[Task prompt]:
From the entries that follow, reproduce exactly and only the lines from the line with "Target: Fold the" to the line with "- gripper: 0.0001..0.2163", endpoints included.

+++ Supplied material +++

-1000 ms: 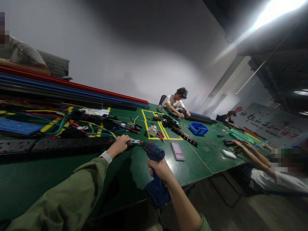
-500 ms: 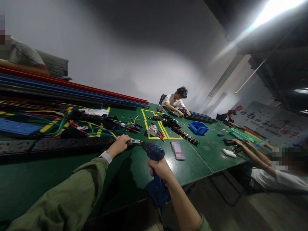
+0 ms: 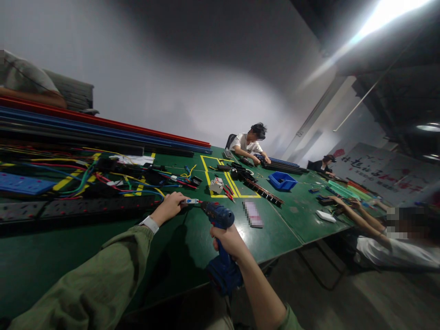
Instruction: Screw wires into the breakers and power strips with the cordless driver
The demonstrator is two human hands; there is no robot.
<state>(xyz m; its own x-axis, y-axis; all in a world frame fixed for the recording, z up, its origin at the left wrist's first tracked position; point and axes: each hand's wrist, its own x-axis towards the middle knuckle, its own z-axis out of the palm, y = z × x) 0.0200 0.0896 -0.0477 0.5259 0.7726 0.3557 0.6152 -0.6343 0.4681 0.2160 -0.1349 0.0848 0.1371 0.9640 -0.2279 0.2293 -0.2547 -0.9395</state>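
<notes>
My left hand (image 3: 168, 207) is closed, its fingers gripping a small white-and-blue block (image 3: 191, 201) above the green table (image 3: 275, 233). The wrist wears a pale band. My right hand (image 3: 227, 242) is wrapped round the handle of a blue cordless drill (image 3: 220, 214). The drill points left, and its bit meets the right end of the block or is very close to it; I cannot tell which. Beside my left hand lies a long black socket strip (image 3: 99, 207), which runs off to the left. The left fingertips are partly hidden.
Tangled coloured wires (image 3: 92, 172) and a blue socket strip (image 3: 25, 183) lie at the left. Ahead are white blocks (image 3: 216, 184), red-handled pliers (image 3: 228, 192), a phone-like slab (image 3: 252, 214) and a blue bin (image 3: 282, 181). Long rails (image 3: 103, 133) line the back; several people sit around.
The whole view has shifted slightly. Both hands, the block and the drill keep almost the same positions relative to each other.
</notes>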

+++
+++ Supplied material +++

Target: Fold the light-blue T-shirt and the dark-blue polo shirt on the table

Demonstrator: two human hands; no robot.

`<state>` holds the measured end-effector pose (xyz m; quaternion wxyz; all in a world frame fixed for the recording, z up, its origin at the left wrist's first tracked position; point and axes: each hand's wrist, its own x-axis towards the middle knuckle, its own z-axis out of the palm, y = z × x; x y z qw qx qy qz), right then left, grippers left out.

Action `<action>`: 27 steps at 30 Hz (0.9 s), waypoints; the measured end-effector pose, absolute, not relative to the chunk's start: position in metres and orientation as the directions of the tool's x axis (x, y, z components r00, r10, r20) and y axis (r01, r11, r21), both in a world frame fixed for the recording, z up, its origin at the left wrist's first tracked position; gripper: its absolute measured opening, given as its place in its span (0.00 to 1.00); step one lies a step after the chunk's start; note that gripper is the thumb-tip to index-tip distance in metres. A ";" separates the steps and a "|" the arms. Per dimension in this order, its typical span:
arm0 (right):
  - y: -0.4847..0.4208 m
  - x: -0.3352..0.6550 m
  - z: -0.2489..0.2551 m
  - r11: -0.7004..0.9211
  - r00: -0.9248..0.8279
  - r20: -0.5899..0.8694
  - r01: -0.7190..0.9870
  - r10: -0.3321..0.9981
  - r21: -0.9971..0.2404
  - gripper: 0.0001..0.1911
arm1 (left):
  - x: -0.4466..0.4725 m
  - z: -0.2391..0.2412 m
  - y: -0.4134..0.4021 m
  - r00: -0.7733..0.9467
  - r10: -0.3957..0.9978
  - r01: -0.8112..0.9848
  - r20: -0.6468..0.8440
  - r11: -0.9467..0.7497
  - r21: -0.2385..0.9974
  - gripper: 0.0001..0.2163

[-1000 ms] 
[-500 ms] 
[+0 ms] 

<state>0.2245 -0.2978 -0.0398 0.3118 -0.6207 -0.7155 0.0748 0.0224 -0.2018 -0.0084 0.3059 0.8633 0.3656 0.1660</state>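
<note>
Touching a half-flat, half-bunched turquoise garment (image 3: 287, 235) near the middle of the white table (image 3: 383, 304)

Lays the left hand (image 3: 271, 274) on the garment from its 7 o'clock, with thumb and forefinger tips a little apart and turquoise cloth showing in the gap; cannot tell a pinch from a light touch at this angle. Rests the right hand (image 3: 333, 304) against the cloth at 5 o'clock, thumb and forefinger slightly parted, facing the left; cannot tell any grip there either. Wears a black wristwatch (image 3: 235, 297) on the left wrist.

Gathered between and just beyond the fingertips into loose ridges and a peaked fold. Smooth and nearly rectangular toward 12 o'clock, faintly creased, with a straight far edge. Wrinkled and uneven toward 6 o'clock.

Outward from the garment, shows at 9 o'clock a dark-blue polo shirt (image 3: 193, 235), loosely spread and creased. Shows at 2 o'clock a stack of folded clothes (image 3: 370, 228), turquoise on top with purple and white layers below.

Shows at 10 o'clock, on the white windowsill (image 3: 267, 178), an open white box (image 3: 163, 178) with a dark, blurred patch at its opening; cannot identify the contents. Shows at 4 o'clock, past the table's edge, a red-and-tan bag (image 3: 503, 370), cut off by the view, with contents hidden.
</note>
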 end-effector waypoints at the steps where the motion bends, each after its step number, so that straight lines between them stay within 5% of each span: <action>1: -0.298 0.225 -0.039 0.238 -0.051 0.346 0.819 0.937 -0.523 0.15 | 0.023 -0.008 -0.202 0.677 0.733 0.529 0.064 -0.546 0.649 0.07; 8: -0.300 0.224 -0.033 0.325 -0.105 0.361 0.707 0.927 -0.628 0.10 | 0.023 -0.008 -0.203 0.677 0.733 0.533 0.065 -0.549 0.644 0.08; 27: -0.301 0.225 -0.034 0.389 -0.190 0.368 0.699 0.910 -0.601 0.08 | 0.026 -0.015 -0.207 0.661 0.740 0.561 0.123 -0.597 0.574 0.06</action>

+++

[Answer box]:
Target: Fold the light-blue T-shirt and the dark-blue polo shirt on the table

Demonstrator: two human hands; no robot.

`<state>` holds the measured end-effector pose (xyz m; quaternion wxyz; all in a world frame fixed for the recording, z up, its origin at the left wrist's first tracked position; point and axes: each hand's wrist, its own x-axis towards the middle knuckle, its own z-axis out of the palm, y = z × x; x y z qw qx qy qz), right then left, grippers left out.

Action `<action>`: 27 steps at 30 Hz (0.9 s), waypoints; the measured end-effector pose, absolute, not relative to the chunk's start: position in metres and orientation as the directions of the tool's x axis (x, y, z components r00, r10, r20) and y axis (r01, r11, r21), both in a world frame fixed for the recording, z up, its origin at the left wrist's first tracked position; gripper: its absolute measured opening, given as its place in its span (0.00 to 1.00); step one lies a step after the chunk's start; note that gripper is the thumb-tip to index-tip distance in metres. A ";" separates the steps and a "|" the arms. Per dimension in this order, its typical span:
arm0 (right):
  - y: -0.4847..0.4208 m
  - x: -0.3352..0.6550 m
  - z: -0.2489..0.2551 m
  - r11: -0.7004..0.9211
  - r00: -0.9248..0.8279
  - r20: -0.5899..0.8694
  - r01: -0.7190..0.9870
  - r10: -0.3321..0.9981
  - r21: -0.9971..0.2404
  - gripper: 0.0001..0.1911
arm1 (left):
  - x: -0.4466..0.4725 m
  - z: -0.2391..0.2412 m
  - y: -0.4134..0.4021 m
  - r00: -0.7733..0.9467
  - r10: -0.3957..0.9978
  - r01: -0.8112..0.9848
  - r20: -0.6468..0.8440
  - r11: -0.9467..0.7497
  - r21: -0.2385..0.9974
  - gripper: 0.0001..0.2163

Nothing remains to add to the answer.